The original owner of 819 W. Franklin St. was Richard L. Brown (1838-1900), a successful merchant and partner with Brown, Davis, and Company, the largest wholesale grocers in the city (according to Brown's obituary). Brown lived the greater part of his life in Church Hill but relocated to the thriving West End district on W. Franklin Street in 1892.

Although the architect of the Brown House is unknown, two sources have given us the name of the stone mason. He is William R. Mason (1848-1921) - the same stone contractor who is attributed to have worked on the Anderson House.

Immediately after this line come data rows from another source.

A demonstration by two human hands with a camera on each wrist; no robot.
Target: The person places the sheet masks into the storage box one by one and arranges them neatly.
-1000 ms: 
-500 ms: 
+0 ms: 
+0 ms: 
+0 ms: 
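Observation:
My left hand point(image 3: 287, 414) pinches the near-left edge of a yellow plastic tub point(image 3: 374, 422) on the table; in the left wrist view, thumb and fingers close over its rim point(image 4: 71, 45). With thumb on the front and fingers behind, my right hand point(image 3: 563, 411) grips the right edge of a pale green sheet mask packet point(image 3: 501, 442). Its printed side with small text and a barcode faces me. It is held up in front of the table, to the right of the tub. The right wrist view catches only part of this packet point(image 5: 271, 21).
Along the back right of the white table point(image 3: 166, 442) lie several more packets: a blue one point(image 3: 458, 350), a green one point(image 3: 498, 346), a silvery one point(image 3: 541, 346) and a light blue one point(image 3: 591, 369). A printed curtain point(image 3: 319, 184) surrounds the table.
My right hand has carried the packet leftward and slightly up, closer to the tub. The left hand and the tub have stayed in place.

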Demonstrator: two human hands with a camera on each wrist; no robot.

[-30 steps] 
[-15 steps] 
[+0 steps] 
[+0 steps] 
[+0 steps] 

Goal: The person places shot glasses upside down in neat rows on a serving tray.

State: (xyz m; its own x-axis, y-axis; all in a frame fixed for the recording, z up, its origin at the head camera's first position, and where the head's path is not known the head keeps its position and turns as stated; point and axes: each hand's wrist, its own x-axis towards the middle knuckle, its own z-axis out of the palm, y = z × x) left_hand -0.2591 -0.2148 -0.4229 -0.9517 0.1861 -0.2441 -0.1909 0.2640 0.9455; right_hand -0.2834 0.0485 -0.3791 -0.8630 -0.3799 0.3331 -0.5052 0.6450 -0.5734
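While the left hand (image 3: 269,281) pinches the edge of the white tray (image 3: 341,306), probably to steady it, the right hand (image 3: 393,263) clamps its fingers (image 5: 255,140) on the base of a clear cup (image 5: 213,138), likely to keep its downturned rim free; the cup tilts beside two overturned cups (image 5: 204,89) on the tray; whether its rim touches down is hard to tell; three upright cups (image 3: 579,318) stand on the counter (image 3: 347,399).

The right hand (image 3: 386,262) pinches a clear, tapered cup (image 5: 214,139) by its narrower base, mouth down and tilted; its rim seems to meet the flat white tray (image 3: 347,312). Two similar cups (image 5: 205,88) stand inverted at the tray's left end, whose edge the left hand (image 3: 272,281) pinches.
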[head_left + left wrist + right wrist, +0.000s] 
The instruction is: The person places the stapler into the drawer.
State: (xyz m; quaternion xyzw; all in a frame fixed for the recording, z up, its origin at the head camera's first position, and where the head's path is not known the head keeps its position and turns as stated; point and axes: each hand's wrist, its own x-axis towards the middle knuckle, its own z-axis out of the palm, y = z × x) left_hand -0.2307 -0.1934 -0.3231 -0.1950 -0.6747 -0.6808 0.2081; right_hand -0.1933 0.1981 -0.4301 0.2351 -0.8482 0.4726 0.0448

 The Anderson House - still standing at 1000 W. Franklin St.
It was built in 1898 for William J. Anderson (1839-1911),
president of the Richmond Stove Company. 
This image dates from the early 1930s.

Double click on the image for a much larger view.


The most striking similarities between the two buildings are the sculpted brownstone facade. Like the Anderson House at 1000 W. Franklin St., the Brown House at 819 W. Franklin was constructed with an asymmetrical facade with masonry walls that alternate rectangular rock face and polished brownstone. The building's entrance incorporated a decorative balustrade that sat below an entryway identical to the Anderson house. Two round arches adorned the entryway and over sized window incorporating stained glass semicircular fanlights, which rested atop a brownstone wall, and two 'milk-bottle style' Tuscan orders with foliate capitals.  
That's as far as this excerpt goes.